What Christopher Wray learned from the last two FBI directors

Garrett M Graff writes: With a tweet Wednesday morning, President Trump announced his pick to replace James Comey as FBI director. Should the Senate confirm him, Christopher Wray will step into the job amid the controversial firing of his predecessor, and the appointment of Robert Mueller as special counsel to investigate that incident, as well as the larger swirling questions around Trump and Russia’s meddling with the 2016 election.

It’s no small task. The new FBI director will have to navigate the unique role of the Justice Department and the agency, whose ultimate loyalty is supposed to be to the Constitution, not to any political office-holder. Fortunately for Wray, he’s already seen how that works up close—and learned it at the hands of Comey and Mueller, two of the central figures in today’s political maelstrom.
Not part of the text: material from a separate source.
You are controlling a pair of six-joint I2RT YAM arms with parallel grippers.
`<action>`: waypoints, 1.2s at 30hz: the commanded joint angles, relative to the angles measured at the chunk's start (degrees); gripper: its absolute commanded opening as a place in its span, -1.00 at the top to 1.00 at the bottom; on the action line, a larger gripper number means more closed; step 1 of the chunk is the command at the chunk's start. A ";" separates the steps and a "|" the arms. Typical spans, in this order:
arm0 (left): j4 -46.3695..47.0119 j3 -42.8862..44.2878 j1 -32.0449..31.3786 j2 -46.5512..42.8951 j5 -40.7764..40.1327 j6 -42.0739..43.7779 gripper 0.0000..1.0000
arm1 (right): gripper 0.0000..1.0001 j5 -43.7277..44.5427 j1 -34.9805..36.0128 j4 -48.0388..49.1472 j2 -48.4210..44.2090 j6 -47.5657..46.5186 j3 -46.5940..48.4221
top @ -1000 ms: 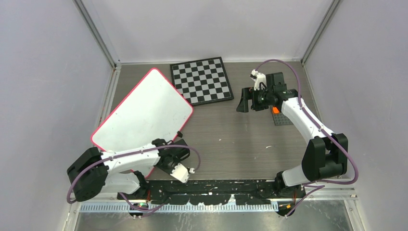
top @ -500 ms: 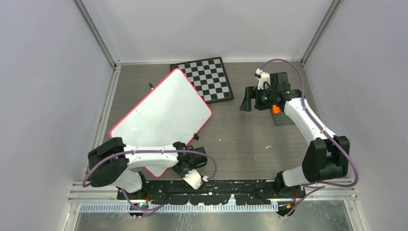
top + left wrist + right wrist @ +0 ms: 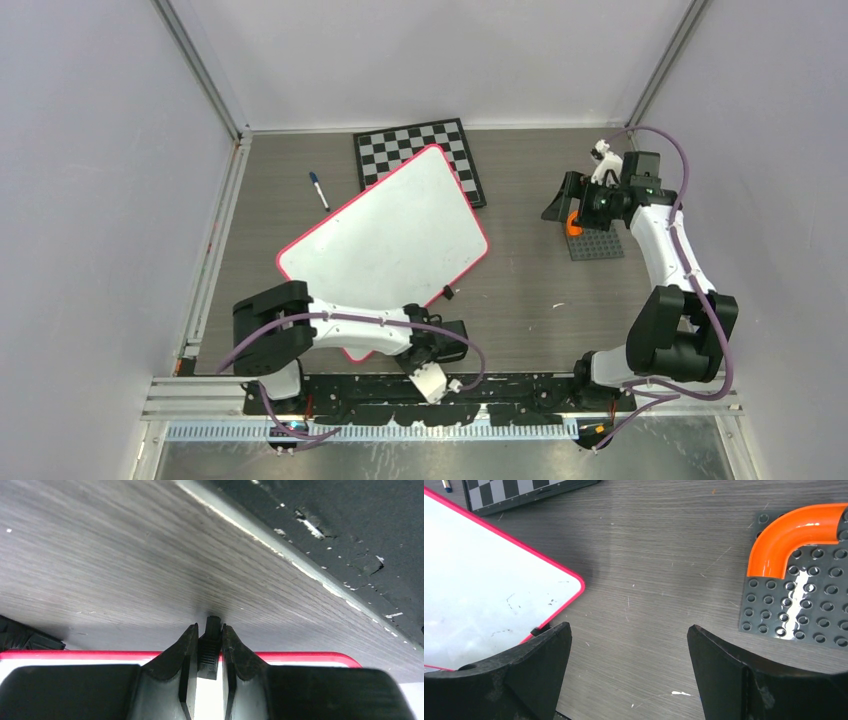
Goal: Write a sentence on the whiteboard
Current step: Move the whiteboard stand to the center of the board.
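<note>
Since no sentence shows on the whiteboard, I judge I am only at the setting-up step. From above, the board lies slantwise at mid-table, its far corner overlapping the checkered board, with the pen loose on the table just off its far left edge. My left claw reaches low across to the board's near edge. My right claw is stretched far out to the right, by the grey studded plate and its orange elbow piece.

Through my left wrist, the fingers are pinched together on a small black clip foot at the red rim, so I have the board by its edge.

Through my right wrist, the fingers stand wide apart on nothing, angled down at bare table between the board's corner and the plate. I reckon the next move calls for settling the board, then fetching the pen, which lies well apart from both claws
</note>
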 commanded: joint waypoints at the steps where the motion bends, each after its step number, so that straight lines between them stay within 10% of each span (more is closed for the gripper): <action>1: 4.98 3.44 -2.10 1.54 -2.18 5.62 1.00 | -0.80 -3.65 -2.00 -1.76 -2.48 -1.27 1.83; 18: -3.28 12.12 -5.62 5.58 -1.48 9.32 0.98 | -0.80 -4.56 -3.83 -2.93 -2.50 -4.07 1.56; 36: -13.94 22.18 -9.34 1.72 3.88 -2.02 -0.52 | -0.89 -6.55 -3.85 -8.18 -3.40 -5.98 5.26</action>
In early 2004, Wray pulled Comey aside in a hallway of the Justice Department. The executive corridors of stately the building on Pennsylvania Avenue, known to its denizens as “Main Justice,” had been buzzing for days, but most senior leaders—including Wray—didn’t know precisely why. There had been late-night meetings and stressed looks on the faces of their colleagues. Rumors had circulated of a mass resignation of the department’s senior-most leaders, including the FBI director, Robert Mueller.
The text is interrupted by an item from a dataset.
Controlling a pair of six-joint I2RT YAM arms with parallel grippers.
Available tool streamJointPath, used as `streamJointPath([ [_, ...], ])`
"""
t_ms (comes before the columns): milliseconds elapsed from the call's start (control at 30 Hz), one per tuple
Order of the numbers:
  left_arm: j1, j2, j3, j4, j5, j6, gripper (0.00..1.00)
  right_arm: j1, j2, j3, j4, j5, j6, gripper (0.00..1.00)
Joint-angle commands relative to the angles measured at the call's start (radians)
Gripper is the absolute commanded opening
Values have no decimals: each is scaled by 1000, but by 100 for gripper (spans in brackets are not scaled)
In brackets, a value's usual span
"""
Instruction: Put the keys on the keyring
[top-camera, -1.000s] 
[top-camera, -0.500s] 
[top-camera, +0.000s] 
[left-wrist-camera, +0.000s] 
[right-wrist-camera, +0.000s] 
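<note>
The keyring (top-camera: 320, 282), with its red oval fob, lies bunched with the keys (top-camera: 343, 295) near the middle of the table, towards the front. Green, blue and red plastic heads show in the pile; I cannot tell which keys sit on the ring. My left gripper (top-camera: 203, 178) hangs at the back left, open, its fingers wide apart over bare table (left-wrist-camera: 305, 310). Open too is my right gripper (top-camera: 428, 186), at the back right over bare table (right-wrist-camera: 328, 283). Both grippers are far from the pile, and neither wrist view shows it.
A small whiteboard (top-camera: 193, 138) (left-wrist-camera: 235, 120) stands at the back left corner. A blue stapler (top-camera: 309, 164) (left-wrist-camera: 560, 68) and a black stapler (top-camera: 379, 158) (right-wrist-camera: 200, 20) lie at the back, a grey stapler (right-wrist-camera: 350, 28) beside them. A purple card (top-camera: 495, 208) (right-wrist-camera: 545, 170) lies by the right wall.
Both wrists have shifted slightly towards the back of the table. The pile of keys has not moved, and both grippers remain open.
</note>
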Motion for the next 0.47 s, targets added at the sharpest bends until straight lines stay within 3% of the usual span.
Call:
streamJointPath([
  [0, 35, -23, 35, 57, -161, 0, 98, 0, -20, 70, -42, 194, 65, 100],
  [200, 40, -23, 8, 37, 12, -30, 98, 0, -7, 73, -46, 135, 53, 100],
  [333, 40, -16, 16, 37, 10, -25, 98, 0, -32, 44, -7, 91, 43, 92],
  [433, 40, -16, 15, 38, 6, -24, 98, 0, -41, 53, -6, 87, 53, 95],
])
Wray, then the assistant attorney general in charge of the criminal division—a job that Mueller himself had held 15 years earlier—cornered Comey who, as far as anyone could tell, was the central figure in whatever drama was playing out.

Unbeknownst to any but a select circle, Comey—then the department’s number-two—and Mueller had been facing off with the White House and Vice President Cheney over the constitutionality of an NSA surveillance program known as STELLAR WIND. Comey and the head of Justice Department’s in-house legal advisor, Jack Goldsmith, believed that the program violated the Constitution, and were refusing to approve it.
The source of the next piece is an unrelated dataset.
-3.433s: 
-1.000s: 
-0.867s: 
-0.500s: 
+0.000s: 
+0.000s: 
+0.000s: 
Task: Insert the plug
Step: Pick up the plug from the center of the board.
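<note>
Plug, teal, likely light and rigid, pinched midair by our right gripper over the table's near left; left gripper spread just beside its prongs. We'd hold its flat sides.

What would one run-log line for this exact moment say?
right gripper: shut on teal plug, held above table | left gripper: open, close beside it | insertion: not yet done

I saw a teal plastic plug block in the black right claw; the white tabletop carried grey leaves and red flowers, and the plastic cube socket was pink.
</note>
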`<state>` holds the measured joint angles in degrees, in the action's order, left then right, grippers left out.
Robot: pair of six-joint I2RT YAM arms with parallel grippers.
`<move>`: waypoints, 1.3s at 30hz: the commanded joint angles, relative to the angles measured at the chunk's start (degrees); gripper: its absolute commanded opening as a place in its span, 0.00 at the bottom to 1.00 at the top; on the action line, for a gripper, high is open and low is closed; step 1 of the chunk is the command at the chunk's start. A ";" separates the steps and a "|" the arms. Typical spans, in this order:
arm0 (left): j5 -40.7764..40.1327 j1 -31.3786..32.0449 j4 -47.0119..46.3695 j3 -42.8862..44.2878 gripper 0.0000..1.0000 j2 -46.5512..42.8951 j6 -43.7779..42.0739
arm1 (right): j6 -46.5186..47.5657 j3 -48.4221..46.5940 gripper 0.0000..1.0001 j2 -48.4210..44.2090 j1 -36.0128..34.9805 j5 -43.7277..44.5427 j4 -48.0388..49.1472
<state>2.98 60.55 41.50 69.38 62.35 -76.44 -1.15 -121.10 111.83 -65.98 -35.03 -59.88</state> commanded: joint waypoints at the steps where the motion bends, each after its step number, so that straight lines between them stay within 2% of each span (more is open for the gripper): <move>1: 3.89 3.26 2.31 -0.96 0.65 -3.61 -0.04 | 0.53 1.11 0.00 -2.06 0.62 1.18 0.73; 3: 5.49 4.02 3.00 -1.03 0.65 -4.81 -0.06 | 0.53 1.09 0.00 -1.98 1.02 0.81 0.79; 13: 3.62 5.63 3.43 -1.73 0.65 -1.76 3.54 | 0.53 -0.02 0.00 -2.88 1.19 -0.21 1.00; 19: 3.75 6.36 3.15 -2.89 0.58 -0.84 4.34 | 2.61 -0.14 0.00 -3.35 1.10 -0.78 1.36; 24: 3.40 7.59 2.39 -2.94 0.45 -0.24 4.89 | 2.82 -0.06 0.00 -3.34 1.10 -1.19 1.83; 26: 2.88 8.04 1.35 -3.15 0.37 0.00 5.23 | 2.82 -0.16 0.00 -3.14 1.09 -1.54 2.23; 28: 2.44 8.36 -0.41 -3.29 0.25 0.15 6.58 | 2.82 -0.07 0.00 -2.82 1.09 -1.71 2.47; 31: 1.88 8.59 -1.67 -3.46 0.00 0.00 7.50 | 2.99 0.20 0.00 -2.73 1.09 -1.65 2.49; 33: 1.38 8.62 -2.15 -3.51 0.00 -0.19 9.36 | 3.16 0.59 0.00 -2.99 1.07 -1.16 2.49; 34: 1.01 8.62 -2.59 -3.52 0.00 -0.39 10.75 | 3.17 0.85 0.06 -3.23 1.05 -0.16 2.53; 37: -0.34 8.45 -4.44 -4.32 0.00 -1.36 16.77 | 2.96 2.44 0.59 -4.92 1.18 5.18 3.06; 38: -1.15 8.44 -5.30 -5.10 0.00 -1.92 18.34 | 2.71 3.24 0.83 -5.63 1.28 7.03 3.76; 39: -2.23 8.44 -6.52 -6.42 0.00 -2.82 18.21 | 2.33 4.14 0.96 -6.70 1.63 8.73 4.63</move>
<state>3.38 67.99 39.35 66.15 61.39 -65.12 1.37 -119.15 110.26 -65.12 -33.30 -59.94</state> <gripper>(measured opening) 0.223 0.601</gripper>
“Look, I don’t know what’s going on, but before you guys all pull the rip cords, please give me a heads-up so I can jump with you,” said Wray.

It didn’t come to that. Days later, Comey and Mueller voiced their concerns directly to President Bush, who agreed to allow changes to be made to STELLAR WIND. But for Wray, the episode was a signal lesson in the necessary independence, moral compass, and leadership necessary to succeed at the Justice Department.

“[Mueller] has a strong moral compass and I think that the great thing about strong moral compasses is that they don’t have to hand-wring,” Wray told me years later. “When they’re uncomfortable, they know what they have to do.” [Continue reading…]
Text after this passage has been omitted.